Best Defense When The Not-So-Secret Police Use AI To Claim You Are The Anonymous Tweeter

Best Defense When The Not-So-Secret Police Use AI To Claim You Are The Anonymous Tweeter

I want you to memorize something important. Never forget it. Ready?

Artificial “intelligence”, or AI, is just statistical modeling. (Regular readers already knew this.)

Here’s something else to know. Some things called “AI” aren’t AI at all, but are instead fast and large computers storing and processing massive amounts of information.

Like how your phone company tracks you everywhere you go, knows which websites you’ve been to, and at what times, and who you called, and when and where and for how long, what you said in text messages, and things like that.

And how Google reads your email, Twitter your direct messages, and Facebook—but you get the idea.

This kind of AI, which isn’t AI, is how these “private” companies will give your information to the regime’s not-so-secret police even without a warrant.

That isn’t any kind of “intelligence”, except in the form of being able to “remember” things. So let’s call this not-AI “storage”, or a “database”, or just “The Cloud.”

We’ll call the kind of AI that models the data in The Cloud to make predictions, or fake pictures, or things like that, statistical models. There is no harm in calling the modeling aspect AI, except that term produces unreasonable fear and awe.

As proof, here are two headlines that I want you to read out loud:

  1. Intelligence Community Developing AI Tool To Unmask Anonymous Writers;
  2. Intelligence Community Developing Statistical Model To Unmask Anonymous Writers.

First one sounded a lot scarier, didn’t it? Second one likely gave you the impression of “Meh.”

Now if government, or government-contracted, censors told you that they had used a statistical model to tie you to a Twitter account, you’d probably laugh. You’d laugh because you already know there is no way any statistical model could do this with anything approaching certainty.

Unless, of course, they were using The Cloud. Then they could have noted the suspect tweets came from your phone, at a time you were known to be using the phone, just by tracing the IP origin of tweets, and things like that. The Cloud can, at times, provide certainty, or something near enough to land you in solitary.

Statistical modeling won’t. And that is cheering news. Let’s look behind the headline to see why.

The Office of the Director of National Intelligence has announced they are developing an AI tool to unmask anonymous writers.

A press release on Tuesday from the ODNI revealed that the Intelligence Advanced Research Projects Activity (IARPA), their research and development arm, is starting work on the Human Interpretable Attribution of Text Using Underlying Structure program – HIATUS for short.

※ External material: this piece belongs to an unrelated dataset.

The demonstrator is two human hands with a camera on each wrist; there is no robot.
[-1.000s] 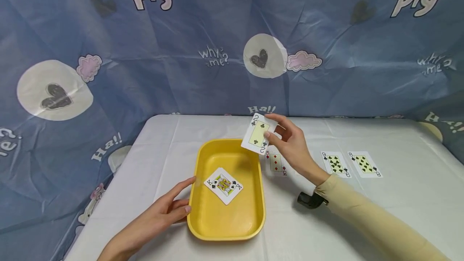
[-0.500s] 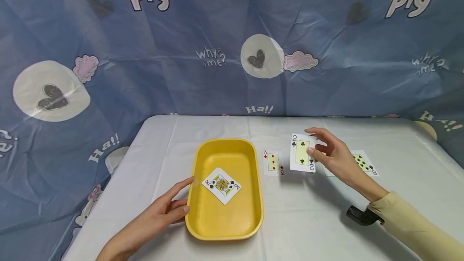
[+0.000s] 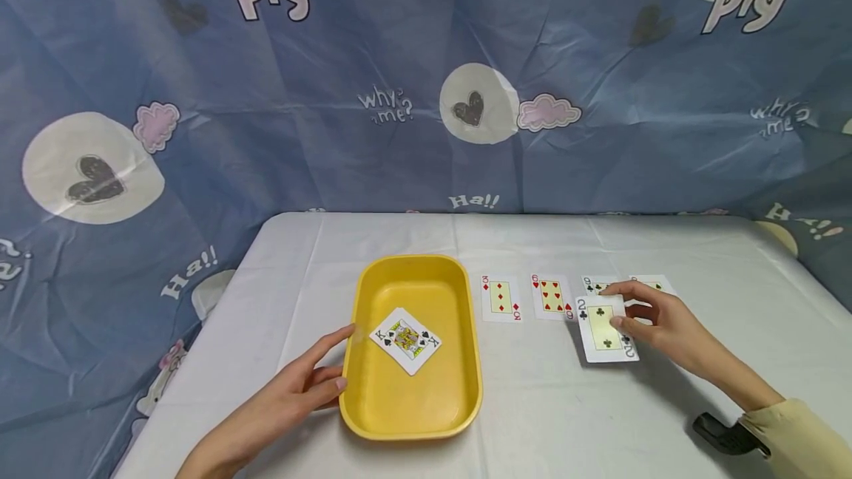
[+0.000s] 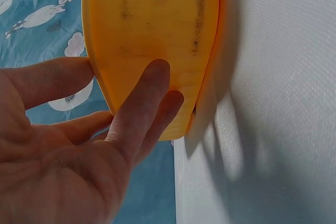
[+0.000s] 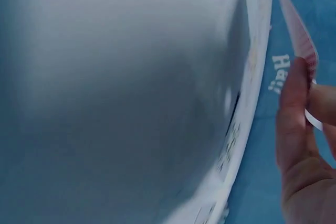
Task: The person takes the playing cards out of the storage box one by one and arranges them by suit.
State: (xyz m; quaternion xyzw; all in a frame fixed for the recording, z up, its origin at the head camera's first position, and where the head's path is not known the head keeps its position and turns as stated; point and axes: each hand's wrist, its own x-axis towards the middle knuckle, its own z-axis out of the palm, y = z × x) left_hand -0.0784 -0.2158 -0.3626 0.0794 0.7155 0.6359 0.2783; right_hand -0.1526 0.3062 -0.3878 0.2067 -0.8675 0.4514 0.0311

“Humans and machines produce vast amounts of text content every day,” with “text containing linguistic features that can reveal author identity,” a document from IARPA notes. The HIATUS tool would therefore use AI to identify anonymous writers via features such as “word choice, sentence phrasing [and] organization of information.”

“Think about it as like your written fingerprint, right?” program manager Dr Timothy McKinnon said in February. “What characteristics make your writing unique? So the technology would be able to identify that fingerprint compared against a corpus of other documents, and match them up if they are from the same author.”

This is mere braggadocio by Censor McKinnon, a bit boast (a boast about bits) without backing. About which more shortly. First, why are they doing this?

McKinnon said that the AI program would be used by the intelligence community to track “disinformation campaigns,” and combat “human trafficking and other malicious activities that go on in online text forums.

Ah, there it is. Like I’ve told us three hundred and forty two times (an estimate), official disinformation needs some Official agency to define and track it.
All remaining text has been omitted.